COLLECTED DATA
────────────────

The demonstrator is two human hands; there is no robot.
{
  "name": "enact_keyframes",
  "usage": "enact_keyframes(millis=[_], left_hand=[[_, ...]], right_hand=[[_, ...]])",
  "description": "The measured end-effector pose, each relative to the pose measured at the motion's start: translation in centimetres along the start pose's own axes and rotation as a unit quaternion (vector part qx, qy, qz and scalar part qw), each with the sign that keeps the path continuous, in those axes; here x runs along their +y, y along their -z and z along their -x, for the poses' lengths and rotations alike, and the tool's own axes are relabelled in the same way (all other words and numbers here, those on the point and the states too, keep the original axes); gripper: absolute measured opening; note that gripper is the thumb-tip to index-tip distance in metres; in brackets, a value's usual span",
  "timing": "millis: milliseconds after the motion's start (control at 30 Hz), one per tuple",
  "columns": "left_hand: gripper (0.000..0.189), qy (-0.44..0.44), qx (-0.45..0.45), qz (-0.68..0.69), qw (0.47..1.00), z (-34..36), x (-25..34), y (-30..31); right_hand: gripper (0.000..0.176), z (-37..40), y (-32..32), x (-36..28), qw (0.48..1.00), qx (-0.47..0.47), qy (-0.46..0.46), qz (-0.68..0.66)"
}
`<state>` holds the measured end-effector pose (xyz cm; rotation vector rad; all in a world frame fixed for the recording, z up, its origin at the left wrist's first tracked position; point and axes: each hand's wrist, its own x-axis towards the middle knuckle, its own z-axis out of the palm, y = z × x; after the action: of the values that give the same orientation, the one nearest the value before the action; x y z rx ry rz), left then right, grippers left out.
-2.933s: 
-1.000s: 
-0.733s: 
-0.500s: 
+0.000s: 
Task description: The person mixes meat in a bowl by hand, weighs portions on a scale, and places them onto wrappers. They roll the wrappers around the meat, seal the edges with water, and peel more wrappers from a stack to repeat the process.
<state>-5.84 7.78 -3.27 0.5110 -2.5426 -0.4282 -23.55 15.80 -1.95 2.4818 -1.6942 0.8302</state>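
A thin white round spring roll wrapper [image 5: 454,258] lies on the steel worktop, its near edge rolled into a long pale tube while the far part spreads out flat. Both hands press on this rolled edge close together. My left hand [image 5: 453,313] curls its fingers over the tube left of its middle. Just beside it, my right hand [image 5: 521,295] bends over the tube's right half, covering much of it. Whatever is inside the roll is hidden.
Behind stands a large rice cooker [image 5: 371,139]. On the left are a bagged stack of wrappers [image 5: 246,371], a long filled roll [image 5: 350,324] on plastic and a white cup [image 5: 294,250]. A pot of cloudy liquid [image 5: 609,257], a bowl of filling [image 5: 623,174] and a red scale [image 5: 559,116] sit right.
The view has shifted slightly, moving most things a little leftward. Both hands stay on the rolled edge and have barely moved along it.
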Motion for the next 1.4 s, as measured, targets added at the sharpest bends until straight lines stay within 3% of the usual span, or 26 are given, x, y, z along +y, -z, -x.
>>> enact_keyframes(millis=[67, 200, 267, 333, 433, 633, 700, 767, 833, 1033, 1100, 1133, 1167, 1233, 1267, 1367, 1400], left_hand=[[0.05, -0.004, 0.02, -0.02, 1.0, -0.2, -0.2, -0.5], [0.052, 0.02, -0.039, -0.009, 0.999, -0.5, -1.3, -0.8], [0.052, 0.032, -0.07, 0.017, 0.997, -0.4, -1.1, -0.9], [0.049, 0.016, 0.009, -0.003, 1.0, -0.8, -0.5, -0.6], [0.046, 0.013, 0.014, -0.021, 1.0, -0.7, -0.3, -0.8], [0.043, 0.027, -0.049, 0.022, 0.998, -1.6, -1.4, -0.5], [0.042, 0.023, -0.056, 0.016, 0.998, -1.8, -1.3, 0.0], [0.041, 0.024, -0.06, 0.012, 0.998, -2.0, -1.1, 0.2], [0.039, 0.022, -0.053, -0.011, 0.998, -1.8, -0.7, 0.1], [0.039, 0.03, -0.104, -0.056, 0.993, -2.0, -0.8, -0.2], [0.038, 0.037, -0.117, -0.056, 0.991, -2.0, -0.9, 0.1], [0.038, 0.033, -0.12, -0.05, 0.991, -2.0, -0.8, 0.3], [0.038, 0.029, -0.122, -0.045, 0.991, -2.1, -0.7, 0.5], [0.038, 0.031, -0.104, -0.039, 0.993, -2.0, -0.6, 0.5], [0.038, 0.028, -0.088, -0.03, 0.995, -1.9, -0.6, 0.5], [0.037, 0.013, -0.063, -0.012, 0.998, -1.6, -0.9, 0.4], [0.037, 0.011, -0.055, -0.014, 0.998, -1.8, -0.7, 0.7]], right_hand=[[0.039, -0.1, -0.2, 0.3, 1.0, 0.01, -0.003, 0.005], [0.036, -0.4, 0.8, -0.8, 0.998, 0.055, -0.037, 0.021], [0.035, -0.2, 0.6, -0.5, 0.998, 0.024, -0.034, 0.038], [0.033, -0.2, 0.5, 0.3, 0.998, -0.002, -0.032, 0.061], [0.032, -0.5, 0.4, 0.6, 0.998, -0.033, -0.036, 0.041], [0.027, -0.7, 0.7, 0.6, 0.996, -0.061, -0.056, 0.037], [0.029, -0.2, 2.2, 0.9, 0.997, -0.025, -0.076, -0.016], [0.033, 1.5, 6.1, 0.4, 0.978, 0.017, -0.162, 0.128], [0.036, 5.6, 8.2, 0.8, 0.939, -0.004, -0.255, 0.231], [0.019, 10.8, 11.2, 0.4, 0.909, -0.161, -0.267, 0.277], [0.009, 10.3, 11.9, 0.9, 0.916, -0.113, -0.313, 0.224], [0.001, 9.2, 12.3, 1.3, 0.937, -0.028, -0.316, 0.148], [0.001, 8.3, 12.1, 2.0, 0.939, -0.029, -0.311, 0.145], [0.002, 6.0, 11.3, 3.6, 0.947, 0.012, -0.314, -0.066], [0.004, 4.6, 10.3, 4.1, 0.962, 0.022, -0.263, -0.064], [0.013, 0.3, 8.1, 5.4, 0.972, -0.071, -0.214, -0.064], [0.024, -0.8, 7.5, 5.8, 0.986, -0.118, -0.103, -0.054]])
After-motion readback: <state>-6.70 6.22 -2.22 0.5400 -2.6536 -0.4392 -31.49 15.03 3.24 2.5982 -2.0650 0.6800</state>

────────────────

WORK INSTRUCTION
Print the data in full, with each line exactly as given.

WORKED SOLUTION
The demonstrator is two human hands; there is no robot.
{
  "name": "enact_keyframes",
  "usage": "enact_keyframes(millis=[_], left_hand=[[_, ...]], right_hand=[[_, ...]])",
  "description": "The measured end-effector pose, each relative to the pose measured at the motion's start: translation in centimetres along the start pose's own axes and rotation as a unit quaternion (vector part qx, qy, qz and scalar part qw), each with the sign that keeps the path continuous, in those axes; here x runs along their +y, y along their -z and z along their -x, for the poses' lengths and rotations alike, and the tool's own axes are relabelled in the same way (all other words and numbers here, those on the point and the states too, keep the original axes); gripper: absolute measured opening; note that gripper is the thumb-tip to index-tip distance in metres; in brackets, a value's usual span",
  "timing": "millis: milliseconds after the motion's start (control at 30 Hz), one per tuple",
  "columns": "left_hand: gripper (0.000..0.189), qy (-0.44..0.44), qx (-0.45..0.45), qz (-0.68..0.69), qw (0.47..1.00), z (-34..36), x (-25..34), y (-30..31); right_hand: gripper (0.000..0.176), z (-37..40), y (-32..32), x (-36..28), qw (0.48..1.00), qx (-0.47..0.47), qy (-0.46..0.46), qz (-0.68..0.66)"
}
`<state>` holds the measured end-effector pose (xyz cm; rotation vector rad; all in a world frame fixed for the recording, z up, its origin at the left wrist's first tracked position; point and axes: each hand's wrist, its own x-axis towards the middle knuckle, its own z-axis out of the palm, y = z × x; after the action: of the values that give the same orientation, the one nearest the value before the action; x y z rx ry rz), left then right, grippers left out.
-2.933s: 
-1.000s: 
-0.733s: 
-0.500s: 
+0.000s: 
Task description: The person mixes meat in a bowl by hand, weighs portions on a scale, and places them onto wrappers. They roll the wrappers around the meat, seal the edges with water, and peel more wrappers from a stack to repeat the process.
<state>-5.84 7.78 -3.27 0.5110 -2.5426 -0.4282 -23.55 15.80 -1.95 2.4818 -1.6942 0.8302</state>
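A thin white round spring roll wrapper [image 5: 454,258] lies on the steel worktop, its near edge rolled into a long pale tube while the far part spreads out flat. Both hands press on this rolled edge close together. My left hand [image 5: 453,313] curls its fingers over the tube left of its middle. Just beside it, my right hand [image 5: 521,295] bends over the tube's right half, covering much of it. Whatever is inside the roll is hidden.
Behind stands a large rice cooker [image 5: 371,139]. On the left are a bagged stack of wrappers [image 5: 246,371], a long filled roll [image 5: 350,324] on plastic and a white cup [image 5: 294,250]. A pot of cloudy liquid [image 5: 609,257], a bowl of filling [image 5: 623,174] and a red scale [image 5: 559,116] sit right.
The view has shifted slightly, moving most things a little leftward. Both hands stay on the rolled edge and have barely moved along it.
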Motion for the next 1.4 s, as measured, targets added at the sharpest bends until straight lines stay within 3% of the usual span, or 26 are given, x, y, z along +y, -z, -x.
>>> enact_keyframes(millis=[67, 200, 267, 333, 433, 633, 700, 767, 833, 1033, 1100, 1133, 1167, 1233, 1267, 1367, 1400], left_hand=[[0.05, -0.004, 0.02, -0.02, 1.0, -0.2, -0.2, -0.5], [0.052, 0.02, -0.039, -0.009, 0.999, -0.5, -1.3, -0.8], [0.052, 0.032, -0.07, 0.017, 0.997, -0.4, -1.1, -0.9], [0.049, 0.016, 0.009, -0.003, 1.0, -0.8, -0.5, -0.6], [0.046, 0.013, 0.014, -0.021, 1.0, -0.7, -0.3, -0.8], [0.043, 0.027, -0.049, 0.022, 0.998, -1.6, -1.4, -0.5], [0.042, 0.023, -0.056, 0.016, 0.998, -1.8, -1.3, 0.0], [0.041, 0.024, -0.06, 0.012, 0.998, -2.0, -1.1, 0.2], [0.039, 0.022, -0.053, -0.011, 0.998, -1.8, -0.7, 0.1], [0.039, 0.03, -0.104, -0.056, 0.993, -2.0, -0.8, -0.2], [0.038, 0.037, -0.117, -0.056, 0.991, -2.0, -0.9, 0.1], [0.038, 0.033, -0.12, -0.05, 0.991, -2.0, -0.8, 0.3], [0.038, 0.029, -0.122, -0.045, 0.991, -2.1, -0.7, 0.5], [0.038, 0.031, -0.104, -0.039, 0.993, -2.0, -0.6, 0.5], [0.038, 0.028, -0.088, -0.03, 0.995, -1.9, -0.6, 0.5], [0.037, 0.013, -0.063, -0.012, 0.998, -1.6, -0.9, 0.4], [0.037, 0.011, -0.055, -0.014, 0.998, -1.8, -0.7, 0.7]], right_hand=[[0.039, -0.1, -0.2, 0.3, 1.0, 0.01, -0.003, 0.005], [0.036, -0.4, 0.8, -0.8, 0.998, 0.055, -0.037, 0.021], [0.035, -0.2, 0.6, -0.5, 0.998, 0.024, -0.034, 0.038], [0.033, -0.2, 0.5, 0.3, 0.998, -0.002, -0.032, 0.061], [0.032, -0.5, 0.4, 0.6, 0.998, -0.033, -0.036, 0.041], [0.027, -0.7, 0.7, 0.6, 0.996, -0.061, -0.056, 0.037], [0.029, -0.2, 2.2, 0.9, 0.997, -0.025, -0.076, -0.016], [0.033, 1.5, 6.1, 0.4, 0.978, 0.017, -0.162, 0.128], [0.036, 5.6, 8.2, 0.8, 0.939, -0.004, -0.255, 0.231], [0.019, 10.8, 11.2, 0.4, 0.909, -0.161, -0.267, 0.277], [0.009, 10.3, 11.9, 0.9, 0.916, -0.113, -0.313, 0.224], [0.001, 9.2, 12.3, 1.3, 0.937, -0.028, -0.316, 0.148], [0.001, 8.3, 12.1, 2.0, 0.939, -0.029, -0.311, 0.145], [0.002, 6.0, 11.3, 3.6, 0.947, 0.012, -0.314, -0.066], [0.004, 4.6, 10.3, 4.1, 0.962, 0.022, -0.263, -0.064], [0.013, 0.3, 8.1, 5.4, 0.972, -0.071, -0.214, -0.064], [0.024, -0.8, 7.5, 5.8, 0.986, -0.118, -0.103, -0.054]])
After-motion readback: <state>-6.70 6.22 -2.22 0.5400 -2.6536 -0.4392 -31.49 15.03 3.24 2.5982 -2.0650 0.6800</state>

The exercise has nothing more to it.